# [TASK GOAL]
Your output should be the lines below from the one with "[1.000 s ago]" through the one with "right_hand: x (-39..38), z", copied exactly, pictures excluded.

[SUPPLIED DATA — start]

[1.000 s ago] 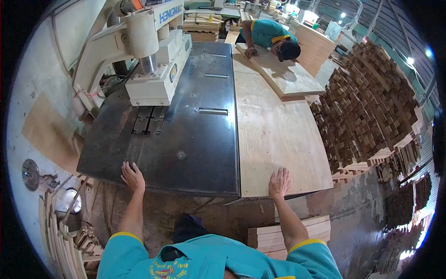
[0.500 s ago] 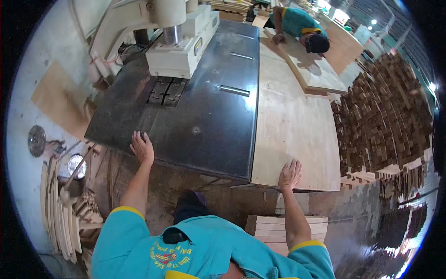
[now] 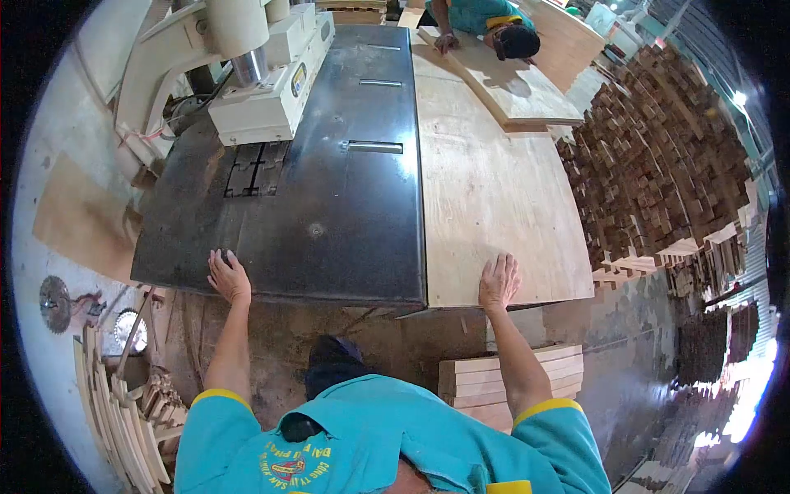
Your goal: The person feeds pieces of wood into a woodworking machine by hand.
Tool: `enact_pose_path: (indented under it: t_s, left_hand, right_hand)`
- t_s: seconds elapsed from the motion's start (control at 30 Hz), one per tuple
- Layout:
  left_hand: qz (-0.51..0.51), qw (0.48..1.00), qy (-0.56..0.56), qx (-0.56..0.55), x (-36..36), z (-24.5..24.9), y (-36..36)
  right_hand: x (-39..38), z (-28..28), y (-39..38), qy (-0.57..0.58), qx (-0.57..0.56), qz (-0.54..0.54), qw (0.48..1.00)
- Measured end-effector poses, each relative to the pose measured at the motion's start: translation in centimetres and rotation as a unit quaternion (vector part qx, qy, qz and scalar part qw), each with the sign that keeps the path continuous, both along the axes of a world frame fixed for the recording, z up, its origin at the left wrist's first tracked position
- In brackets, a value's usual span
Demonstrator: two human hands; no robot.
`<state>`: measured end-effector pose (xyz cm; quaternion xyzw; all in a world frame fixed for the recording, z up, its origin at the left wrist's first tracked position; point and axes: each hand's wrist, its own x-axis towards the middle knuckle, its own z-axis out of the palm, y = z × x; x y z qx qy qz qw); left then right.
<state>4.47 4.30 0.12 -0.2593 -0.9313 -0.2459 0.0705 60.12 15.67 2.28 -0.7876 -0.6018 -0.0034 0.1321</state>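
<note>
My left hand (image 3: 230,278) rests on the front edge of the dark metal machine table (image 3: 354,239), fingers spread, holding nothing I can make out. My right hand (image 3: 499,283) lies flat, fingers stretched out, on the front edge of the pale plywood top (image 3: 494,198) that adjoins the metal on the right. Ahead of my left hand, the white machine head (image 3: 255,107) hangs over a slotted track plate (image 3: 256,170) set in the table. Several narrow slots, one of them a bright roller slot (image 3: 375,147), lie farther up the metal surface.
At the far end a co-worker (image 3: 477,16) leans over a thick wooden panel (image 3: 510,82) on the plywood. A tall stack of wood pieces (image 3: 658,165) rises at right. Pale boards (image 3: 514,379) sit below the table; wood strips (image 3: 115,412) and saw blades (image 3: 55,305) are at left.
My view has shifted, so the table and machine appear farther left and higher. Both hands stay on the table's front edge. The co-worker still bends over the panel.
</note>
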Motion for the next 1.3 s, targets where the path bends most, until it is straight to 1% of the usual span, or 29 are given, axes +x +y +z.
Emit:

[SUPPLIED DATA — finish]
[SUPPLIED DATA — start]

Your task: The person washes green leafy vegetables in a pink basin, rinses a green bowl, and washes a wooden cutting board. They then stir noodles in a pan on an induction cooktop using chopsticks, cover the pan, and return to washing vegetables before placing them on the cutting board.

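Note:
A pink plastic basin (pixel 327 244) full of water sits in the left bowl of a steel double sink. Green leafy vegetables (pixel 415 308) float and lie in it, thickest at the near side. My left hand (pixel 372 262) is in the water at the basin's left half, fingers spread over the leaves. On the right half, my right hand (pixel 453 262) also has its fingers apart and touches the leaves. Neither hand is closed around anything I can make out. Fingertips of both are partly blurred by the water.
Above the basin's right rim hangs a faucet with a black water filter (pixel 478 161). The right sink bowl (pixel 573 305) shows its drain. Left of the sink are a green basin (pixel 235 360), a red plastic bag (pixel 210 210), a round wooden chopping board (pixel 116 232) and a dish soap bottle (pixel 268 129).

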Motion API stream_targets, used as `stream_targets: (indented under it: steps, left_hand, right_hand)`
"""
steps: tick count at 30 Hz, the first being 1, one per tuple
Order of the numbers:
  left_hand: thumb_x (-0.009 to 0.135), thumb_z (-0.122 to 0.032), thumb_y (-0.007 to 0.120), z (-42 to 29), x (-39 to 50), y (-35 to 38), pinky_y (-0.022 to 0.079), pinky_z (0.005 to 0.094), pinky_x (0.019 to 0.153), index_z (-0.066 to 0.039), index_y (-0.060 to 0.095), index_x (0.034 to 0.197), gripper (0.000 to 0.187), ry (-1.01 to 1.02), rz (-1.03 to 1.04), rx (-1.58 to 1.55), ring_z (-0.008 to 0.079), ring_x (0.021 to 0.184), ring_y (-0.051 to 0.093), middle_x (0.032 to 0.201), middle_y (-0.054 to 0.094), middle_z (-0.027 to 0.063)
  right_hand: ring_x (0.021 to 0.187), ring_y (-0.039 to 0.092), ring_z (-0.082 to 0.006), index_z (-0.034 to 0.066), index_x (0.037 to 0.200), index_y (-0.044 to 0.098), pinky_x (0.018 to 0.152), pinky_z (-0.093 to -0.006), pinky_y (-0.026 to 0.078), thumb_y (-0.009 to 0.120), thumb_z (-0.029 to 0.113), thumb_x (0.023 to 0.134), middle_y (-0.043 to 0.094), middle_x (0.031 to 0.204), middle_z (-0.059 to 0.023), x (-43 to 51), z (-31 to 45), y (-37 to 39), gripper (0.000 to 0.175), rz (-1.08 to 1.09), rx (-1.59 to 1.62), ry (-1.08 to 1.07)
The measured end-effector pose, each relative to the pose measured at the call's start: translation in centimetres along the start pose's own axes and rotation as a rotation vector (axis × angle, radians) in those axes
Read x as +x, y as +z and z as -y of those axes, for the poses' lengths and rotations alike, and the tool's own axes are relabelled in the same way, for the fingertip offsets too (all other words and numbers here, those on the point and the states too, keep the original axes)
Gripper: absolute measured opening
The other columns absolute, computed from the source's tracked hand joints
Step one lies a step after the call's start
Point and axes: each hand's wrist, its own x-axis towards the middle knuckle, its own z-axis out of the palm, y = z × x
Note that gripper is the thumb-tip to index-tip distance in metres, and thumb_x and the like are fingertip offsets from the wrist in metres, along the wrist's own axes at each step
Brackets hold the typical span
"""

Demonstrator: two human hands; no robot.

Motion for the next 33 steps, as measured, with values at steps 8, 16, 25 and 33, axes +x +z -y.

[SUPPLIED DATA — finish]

# [OUTPUT]
[1.000 s ago] 
[0.500 s ago] 
[now] 
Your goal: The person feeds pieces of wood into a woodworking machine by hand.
Tool: `enact_pose_path: (indented under it: t_s, left_hand, right_hand)`
- t_s: seconds elapsed from the motion's start (control at 30 Hz), one per tuple
- Layout:
  left_hand: qz (-0.51..0.51), qw (0.48..1.00), qy (-0.56..0.56), qx (-0.56..0.55), x (-36..36), z (-24.5..24.9), y (-36..36)
  right_hand: x (-39..38), z (-28..28), y (-39..38), qy (-0.57..0.58), qx (-0.57..0.56), qz (-0.54..0.54), qw (0.48..1.00)

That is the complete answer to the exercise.